**Recorded information:**
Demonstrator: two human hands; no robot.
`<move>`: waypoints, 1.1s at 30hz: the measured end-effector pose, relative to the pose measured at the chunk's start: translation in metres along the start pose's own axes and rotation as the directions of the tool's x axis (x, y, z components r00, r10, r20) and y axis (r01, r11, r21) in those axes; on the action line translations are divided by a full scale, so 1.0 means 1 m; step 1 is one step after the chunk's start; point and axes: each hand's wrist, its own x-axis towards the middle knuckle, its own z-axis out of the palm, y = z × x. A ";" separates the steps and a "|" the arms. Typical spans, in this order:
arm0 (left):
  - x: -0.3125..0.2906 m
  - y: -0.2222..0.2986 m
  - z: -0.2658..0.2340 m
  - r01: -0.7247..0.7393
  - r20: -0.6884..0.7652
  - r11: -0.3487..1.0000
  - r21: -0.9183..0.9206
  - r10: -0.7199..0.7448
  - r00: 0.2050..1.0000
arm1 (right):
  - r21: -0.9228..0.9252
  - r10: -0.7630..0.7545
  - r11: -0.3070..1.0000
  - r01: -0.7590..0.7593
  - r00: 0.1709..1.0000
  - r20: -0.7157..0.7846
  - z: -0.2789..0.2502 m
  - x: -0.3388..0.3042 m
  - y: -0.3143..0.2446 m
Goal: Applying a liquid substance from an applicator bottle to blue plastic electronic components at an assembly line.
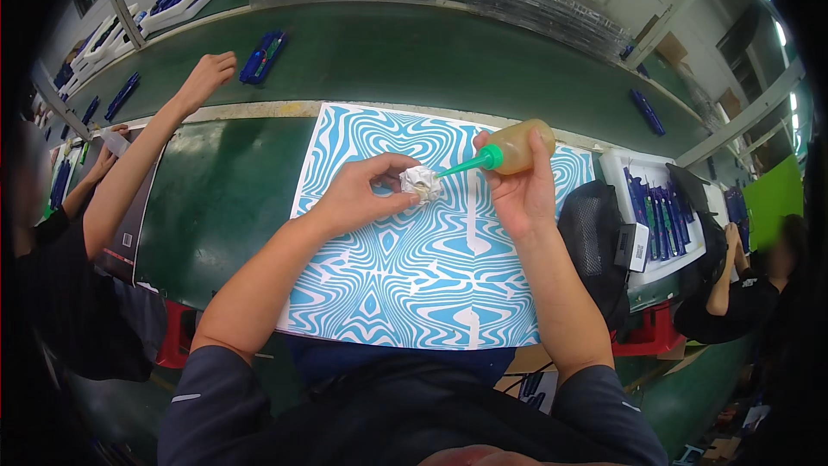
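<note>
My left hand [371, 192] pinches a crumpled white wad [420, 183], which looks like paper or tissue. In my right hand [524, 194] is a squeeze bottle [517, 148] of yellowish liquid, tipped to the left. Its green nozzle [464, 166] points at the wad, with the tip touching it or very close. Both hands are above a sheet with a blue and white wavy pattern [379, 285], spread over the green table. Whether any liquid is coming out is too small to see.
A dark green belt [371, 52] runs beyond the table, carrying a blue device [262, 58]. At right, a black mesh bag [593, 237] sits beside a white tray [634, 160] of blue devices. A co-worker's arm [164, 129] reaches over from the left; another person sits far right.
</note>
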 end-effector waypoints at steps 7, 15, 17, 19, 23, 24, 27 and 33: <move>0.001 -0.002 -0.004 0.074 0.029 0.997 -0.004 -0.074 0.997 | -0.117 -0.073 0.991 0.068 0.997 -0.035 0.004 -0.003 0.002; 0.001 -0.011 -0.002 0.128 0.019 0.989 -0.068 -0.127 0.992 | -0.246 -0.157 0.959 0.144 0.987 -0.036 0.000 -0.002 0.005; 0.001 -0.011 -0.002 0.162 0.021 0.961 -0.225 -0.161 0.987 | -0.275 -0.194 0.942 0.193 0.981 0.024 -0.003 -0.001 0.006; 0.001 -0.011 -0.002 0.162 0.020 0.955 -0.250 -0.162 0.987 | -0.288 -0.215 0.934 0.212 0.976 0.022 0.001 -0.003 0.007; 0.002 -0.011 -0.005 0.204 0.063 0.938 -0.279 -0.194 0.979 | -0.298 -0.252 0.922 0.246 0.968 0.021 0.002 -0.004 0.009; 0.001 -0.011 -0.005 0.204 0.062 0.939 -0.279 -0.194 0.979 | -0.298 -0.252 0.922 0.247 0.968 0.022 0.002 -0.004 0.009; 0.000 -0.005 -0.004 -0.009 0.033 0.996 -0.085 0.012 0.999 | -0.271 -0.224 0.936 0.225 0.974 0.034 -0.001 -0.002 0.006; 0.000 0.004 -0.004 0.100 0.088 0.994 -0.039 -0.096 0.991 | -0.310 -0.241 0.924 0.223 0.970 -0.020 0.003 -0.006 0.007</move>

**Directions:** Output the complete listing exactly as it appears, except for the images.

**Expected answer:**
Demonstrator: two human hands; no robot.
`<move>`: waypoints, 1.1s at 30hz: the measured end-effector pose, relative to the pose measured at the chunk's start: translation in metres along the start pose's own axes and rotation as the directions of the tool's x axis (x, y, z components r00, r10, r20) and y axis (r01, r11, r21) in those axes; on the action line translations are divided by a full scale, so 1.0 means 1 m; step 1 is one step after the chunk's start; point and axes: each hand's wrist, its own x-axis towards the middle knuckle, its own z-axis out of the palm, y = z × x. A ";" separates the steps and a "|" the arms. Typical spans, in this order:
arm0 (left):
  - x: -0.3125..0.2906 m
  - y: -0.2222..0.2986 m
  - z: -0.2658..0.2340 m
  - r01: -0.7247..0.7393
  - r20: -0.6884..0.7652
  - r11: -0.3487..1.0000
  - r21: -0.9183..0.9206
  - r10: -0.7199..0.7448
  - r00: 0.2050..1.0000
arm1 (right):
  - r21: -0.9228..0.9252
  - r10: -0.7630..0.7545
  - r11: -0.3070..1.0000
  - r01: -0.7590..0.7593
  - r00: 0.1709..1.0000
  - r20: -0.7157..0.7846
  - z: -0.2789..0.2502 m
  - x: -0.3388..0.3042 m
  - y: -0.3143..0.2446 m
Goal: Applying a liquid substance from an applicator bottle to blue plastic electronic components at an assembly line.
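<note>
My left hand [371, 192] pinches a crumpled white wad [420, 183], which looks like paper or tissue. In my right hand [524, 194] is a squeeze bottle [517, 148] of yellowish liquid, tipped to the left. Its green nozzle [464, 166] points at the wad, with the tip touching it or very close. Both hands are above a sheet with a blue and white wavy pattern [379, 285], spread over the green table. Whether any liquid is coming out is too small to see.
A dark green belt [371, 52] runs beyond the table, carrying a blue device [262, 58]. At right, a black mesh bag [593, 237] sits beside a white tray [634, 160] of blue devices. A co-worker's arm [164, 129] reaches over from the left; another person sits far right.
</note>
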 end-effector waypoints at steps 7, 15, 17, 19, 23, 24, 27 and 33: <move>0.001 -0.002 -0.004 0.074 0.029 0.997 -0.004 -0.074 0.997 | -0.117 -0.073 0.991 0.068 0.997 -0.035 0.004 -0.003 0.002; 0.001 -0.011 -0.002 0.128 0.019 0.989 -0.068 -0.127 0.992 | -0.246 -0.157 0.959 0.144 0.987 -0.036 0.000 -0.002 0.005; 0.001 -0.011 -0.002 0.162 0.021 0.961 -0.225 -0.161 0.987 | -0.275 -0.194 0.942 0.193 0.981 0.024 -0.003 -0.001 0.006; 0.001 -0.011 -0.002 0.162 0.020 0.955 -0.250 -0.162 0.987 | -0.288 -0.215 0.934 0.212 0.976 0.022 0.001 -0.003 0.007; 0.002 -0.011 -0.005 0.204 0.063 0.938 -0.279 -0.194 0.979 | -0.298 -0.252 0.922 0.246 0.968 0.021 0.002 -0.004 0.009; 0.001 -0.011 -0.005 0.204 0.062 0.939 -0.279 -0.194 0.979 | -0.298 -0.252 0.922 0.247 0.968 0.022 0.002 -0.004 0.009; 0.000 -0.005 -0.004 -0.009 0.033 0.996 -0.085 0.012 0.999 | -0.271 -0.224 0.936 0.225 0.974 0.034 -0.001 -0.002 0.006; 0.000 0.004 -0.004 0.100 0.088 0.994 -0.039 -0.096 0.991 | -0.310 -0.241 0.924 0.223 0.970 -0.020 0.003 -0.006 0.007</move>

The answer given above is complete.